LEIGH: Well, the challenge is when we got rid of 1s and 2s the rounding problem was easy – you know, 1 cent, 2 cents goes down; 3 cents, 4 cents goes up. If you get rid of 5 cents then it’s not obviously which way the rounding goes, and that’s true every time you get rid of an odd-numbered coin. So if you’ve got an amount of 95 cents, does that go down to 90 cents or does it go up to a dollar? You’d have to have some kind of arbitrary rule there and that might be a little more difficult to put in place.
SCHNITZERLING: Could be a little more difficult, yeah.
LEIGH: For the time being there’s no intentions of getting rid of the 5 cent piece. The government will continue to cop the couple of cent loss on every one of those coins that we produce.
SCHNITZERLING: So if it costs more to make the coins than what they’re worth, does that mean the mint is losing money?
LEIGH: It’s losing money on 5 cent coins.
SCHNITZERLING: Just the 5 cent coins?
LEIGH: Overall the mint makes a healthy profit due both to its circulating coins and also to its collectibles.
SCHNITZERLING: And the collectibles, you said that there’s an increase in demand for them?
LEIGH: Yes, there’s huge interest in collectibles. And, you know, if you go into the Mint you can find all kinds of interesting coins there. One of my favourite ones was done along with the Australian Signals Directorate, which has a special coding 50 cent coin. Perfect for teenagers who are interested in cracking codes. There are codes built into the coin, and one of the objectives as part of the collectible set is to try and crack the code.
SCHNITZERLING: Who knew? That’s pretty amazing. That’s great.
LEIGH: It’s great. You know, and the boffins at the Mint are always thinking up interesting ideas for collectible coins to mark anniversaries. So Chinese New Year will have a set of collectible coins associated with it. And there’s a set of coins honouring a whole range of prominent Australians over the years.
SCHNITZERLING: Let’s just turn to bank notes now. And I know that the Treasurer Jim Chalmers looks after bank notes. Queen Elizabeth II is on the Australian $5 note at the moment. Is it likely that she’ll be removed?
LEIGH: Yeah, look, we haven’t made a decision on that. That’s something we’ll sort out in time. It’s a decision that will be made in consultation with the Reserve Bank of Australia who’s responsible for producing those bank notes.
SCHNITZERLING: Why is the $5 note the only one to feature Queen Elizabeth?
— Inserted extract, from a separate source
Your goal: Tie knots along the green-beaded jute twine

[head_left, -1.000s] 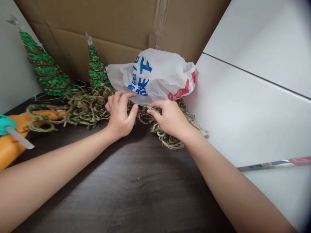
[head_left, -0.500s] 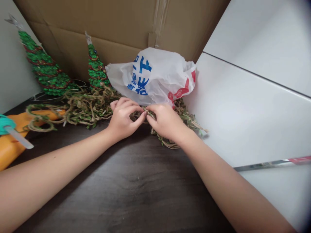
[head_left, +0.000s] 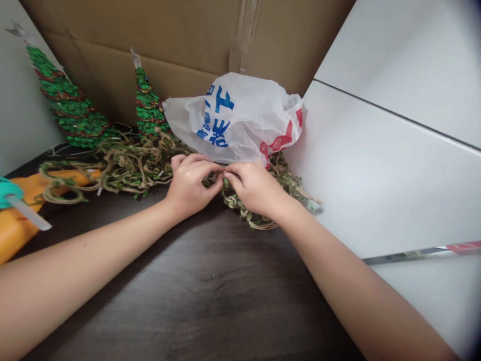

LEIGH: Look, there’s been a tradition for much of the time, though not all of the time, that the lowest denomination of notes features a picture of the Sovereign, and that’s a tradition that goes back, and we’re current actively considering whether we continue that or move to a new approach.
SCHNITZERLING: You are a mint of information about the Mint. It’s been eye opening. Thanks for joining us here this morning on ABC Radio.
LEIGH: A really pleasure, Cathie. Thanks for the conversation.
SCHNITZERLING: Thank you. Andrew Leigh, Assistant Minister for Charities, Competition and Treasury, talking about the new coins that will come into operation in the second half of the year that will bear the effigy of Prince Charles – of course, Prince Charles, King Charles. I’ve just been corrected. That is the second time today I’ve said Prince Charles. The King’s face will be on the coins in the second half of this year.